Work instructions: Reply with one number: the count of lines in the data that hold the string "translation".
+++ Extracted records
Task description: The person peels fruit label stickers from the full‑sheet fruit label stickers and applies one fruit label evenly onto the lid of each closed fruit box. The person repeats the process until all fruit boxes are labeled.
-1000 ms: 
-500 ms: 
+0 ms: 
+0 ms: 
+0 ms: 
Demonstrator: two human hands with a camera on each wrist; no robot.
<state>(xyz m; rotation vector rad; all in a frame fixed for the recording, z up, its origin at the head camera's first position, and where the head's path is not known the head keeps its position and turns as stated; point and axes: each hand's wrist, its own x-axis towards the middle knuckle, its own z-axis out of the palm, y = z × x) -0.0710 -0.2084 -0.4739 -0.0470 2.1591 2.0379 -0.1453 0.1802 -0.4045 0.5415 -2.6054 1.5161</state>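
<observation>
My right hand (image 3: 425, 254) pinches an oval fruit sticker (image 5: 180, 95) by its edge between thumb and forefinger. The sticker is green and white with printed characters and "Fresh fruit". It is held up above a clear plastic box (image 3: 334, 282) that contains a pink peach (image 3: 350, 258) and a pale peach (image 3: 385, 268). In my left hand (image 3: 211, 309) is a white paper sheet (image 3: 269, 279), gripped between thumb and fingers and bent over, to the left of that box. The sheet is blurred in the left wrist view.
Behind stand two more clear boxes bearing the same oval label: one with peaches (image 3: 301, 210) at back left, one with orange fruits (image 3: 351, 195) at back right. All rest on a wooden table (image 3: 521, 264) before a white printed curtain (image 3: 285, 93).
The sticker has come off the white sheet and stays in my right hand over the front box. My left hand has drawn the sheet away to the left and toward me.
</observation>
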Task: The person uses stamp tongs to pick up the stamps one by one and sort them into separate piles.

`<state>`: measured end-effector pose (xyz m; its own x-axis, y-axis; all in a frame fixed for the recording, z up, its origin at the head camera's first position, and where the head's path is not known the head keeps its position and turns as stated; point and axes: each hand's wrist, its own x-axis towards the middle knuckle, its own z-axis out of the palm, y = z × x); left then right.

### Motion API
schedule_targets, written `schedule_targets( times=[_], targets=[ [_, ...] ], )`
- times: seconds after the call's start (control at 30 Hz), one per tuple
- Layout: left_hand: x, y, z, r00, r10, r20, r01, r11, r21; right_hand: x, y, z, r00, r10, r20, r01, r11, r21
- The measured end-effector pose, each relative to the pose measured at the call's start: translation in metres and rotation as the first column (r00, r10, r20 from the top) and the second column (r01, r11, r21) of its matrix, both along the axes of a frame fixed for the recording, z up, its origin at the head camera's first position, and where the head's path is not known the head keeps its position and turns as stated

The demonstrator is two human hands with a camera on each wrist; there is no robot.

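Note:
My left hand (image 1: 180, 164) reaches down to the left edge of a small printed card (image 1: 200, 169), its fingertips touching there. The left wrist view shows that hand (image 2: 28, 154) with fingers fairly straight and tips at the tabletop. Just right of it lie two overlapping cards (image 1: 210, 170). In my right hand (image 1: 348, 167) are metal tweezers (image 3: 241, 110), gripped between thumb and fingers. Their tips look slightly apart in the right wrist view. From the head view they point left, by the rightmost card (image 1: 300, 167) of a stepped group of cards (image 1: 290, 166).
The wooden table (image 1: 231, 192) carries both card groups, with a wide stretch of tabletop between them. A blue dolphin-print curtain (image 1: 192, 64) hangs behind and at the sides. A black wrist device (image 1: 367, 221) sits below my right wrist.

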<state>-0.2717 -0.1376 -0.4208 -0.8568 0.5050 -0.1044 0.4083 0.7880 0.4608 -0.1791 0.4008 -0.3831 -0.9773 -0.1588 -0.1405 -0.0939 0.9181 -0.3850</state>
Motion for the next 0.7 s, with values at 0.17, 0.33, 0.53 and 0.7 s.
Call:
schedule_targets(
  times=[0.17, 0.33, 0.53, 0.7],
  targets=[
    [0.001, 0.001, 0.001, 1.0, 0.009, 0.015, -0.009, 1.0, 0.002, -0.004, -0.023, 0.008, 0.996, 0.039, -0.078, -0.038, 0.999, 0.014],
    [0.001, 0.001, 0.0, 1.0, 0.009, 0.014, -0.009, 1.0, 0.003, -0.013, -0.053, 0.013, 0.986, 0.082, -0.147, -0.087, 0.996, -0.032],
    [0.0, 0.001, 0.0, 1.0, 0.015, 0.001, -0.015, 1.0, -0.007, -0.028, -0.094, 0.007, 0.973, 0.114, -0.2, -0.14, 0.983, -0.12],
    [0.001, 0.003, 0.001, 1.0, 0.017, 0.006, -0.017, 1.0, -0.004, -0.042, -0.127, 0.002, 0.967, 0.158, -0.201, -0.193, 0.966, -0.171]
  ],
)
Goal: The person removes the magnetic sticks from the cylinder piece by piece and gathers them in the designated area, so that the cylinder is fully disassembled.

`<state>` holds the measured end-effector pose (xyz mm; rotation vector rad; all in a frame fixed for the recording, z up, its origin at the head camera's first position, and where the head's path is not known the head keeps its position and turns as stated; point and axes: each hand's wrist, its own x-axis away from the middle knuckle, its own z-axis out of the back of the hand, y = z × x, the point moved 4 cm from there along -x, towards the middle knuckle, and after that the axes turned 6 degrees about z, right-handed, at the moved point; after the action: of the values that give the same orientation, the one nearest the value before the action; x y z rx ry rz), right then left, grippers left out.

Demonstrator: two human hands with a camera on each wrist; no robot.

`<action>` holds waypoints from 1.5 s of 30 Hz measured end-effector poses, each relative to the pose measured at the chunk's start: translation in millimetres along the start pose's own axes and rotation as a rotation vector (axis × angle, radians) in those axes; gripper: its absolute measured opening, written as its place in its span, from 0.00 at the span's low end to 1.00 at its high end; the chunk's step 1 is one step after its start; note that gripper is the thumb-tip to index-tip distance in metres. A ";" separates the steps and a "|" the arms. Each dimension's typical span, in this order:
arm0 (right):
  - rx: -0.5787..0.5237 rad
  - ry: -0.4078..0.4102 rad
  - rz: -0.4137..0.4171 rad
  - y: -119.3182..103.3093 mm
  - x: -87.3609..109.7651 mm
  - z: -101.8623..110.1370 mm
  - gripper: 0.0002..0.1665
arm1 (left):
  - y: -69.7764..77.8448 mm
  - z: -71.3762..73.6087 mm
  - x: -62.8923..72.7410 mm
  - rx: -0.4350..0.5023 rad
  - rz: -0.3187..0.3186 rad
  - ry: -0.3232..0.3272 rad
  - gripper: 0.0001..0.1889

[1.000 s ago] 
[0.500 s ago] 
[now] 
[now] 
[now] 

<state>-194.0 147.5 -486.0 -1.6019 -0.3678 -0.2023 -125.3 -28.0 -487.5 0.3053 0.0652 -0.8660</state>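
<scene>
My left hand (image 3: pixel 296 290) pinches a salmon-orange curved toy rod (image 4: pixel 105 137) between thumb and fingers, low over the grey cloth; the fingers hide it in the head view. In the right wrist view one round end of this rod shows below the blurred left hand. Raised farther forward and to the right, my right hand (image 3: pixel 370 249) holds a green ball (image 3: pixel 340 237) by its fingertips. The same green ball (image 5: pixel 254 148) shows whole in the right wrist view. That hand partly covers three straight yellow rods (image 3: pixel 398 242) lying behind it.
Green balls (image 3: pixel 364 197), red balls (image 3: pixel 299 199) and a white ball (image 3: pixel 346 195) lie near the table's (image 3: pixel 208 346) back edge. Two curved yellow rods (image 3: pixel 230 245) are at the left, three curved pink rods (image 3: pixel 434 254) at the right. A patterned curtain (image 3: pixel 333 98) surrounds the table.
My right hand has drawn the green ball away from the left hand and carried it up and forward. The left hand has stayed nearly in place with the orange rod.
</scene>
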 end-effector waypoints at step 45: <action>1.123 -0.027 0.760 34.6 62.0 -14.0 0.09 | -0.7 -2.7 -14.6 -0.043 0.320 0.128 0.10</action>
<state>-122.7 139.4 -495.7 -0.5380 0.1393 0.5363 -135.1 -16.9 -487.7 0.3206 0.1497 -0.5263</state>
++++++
Answer to this exercise: 2